Et c'est ça que je ne comprends pas. Dans cette construction européenne, c'est l'absence de chair. Moi, mon Europe, c'est l'Europe de Casanova, celle de la culture. C'est une Europe qui voyage. C'est une Europe qui raconte une histoire, et le fait aussi qu'on n'assume pas d'où on vient. Les racines de l'Europe.

L'écrivain Olivier Guez

Mais lorsqu'on décrit les racines d'un objet, ce n'est pas pour ça qu'on exclut les autres. Mais au moins, on sait d'où on vient, et le drame de l'Europe, c’est qu’on ne veut pas savoir d'où on vient, mais quand on n'ose pas dire d'où on vient, on ne sait pas qui on est. Et en plus, on ne sait pas où on va. Alors, comment voulez-vous adhérer à une chose pareille?

Cela passe par l'éducation. Les jeunes aujourd'hui devraient connaître la culture européenne. L'Europe centrale qui vous fascine tant Les jeunes Français ne la connaissent pas

En France, on parle de l'Europe de l'Est, comme dans les années 70/80, à l'époque communiste. Il y a plein de gens encore en France, même des gens très cultivés qui croient encore que la Roumanie ou la Hongrie, sont couvertes d'usines avec des cheminées. Une Europe toute grise ! Non, il y a un manque d'intérêt. Il y a un manque de culture. C'est évident pour cette partie de l'Europe, même globalement pour l'Europe.

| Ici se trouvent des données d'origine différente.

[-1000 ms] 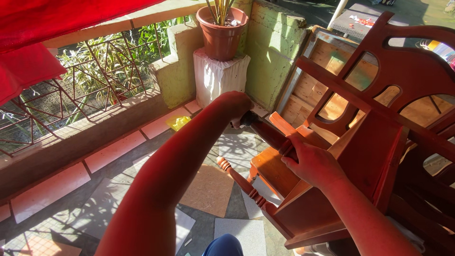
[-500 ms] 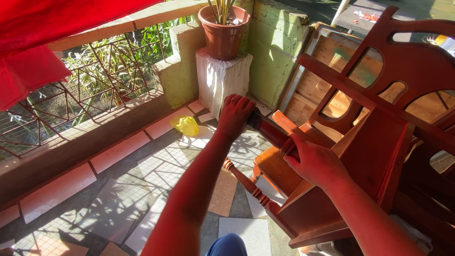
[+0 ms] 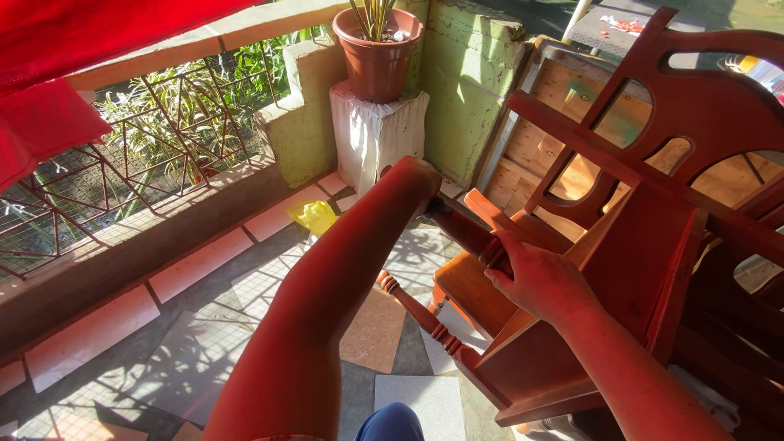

En règle générale, bien sûr, ça devrait passer par l'éducation. Ça fait très longtemps qu'il devrait y avoir au moins une partie de curriculum commun dans toutes les écoles de l'Europe, et qu'on ait une idée, au moins lorsqu'on sort de l'école primaire ou du collège, de l'histoire de ce continent, de l'histoire de notre civilisation. Ce qui permettrait finalement de créer un lien émotionnel avec cet objet. Mais on refuse de créer ce lien émotionnel.

Vous voyagez beaucoup en Europe. Vous vous sentez chez vous partout ?

Oui. J'ai cette chance de me sentir autant chez moi, à Stockholm, aussi bien qu'à Madrid, en Bretagne ou en Sicile. Il y a une histoire commune, une civilisation, une géographie commune. La beauté extraordinaire de ce continent, c'est qu'on sait qu'on peut franchir trois frontières, changer trois fois de langues en l'espace d'une heure, une heure et demie.

Et je ne comprends pas qu'on ne mette pas davantage en valeur cet extraordinaire patrimoine qui devrait être à la base d'une construction qui est nécessairement économique, financière et politique. Sauf que là, on a fait l'inverse. Et comme ça patine en terme de construction, on a totalement laissé tomber le niveau culturel. Et là, aujourd'hui, dans le budget de la nouvelle Commission européenne, la culture, c'est quasiment zéro. Alors qu'en fait, cela devrait être l'un des postes les plus importants de cette construction européenne.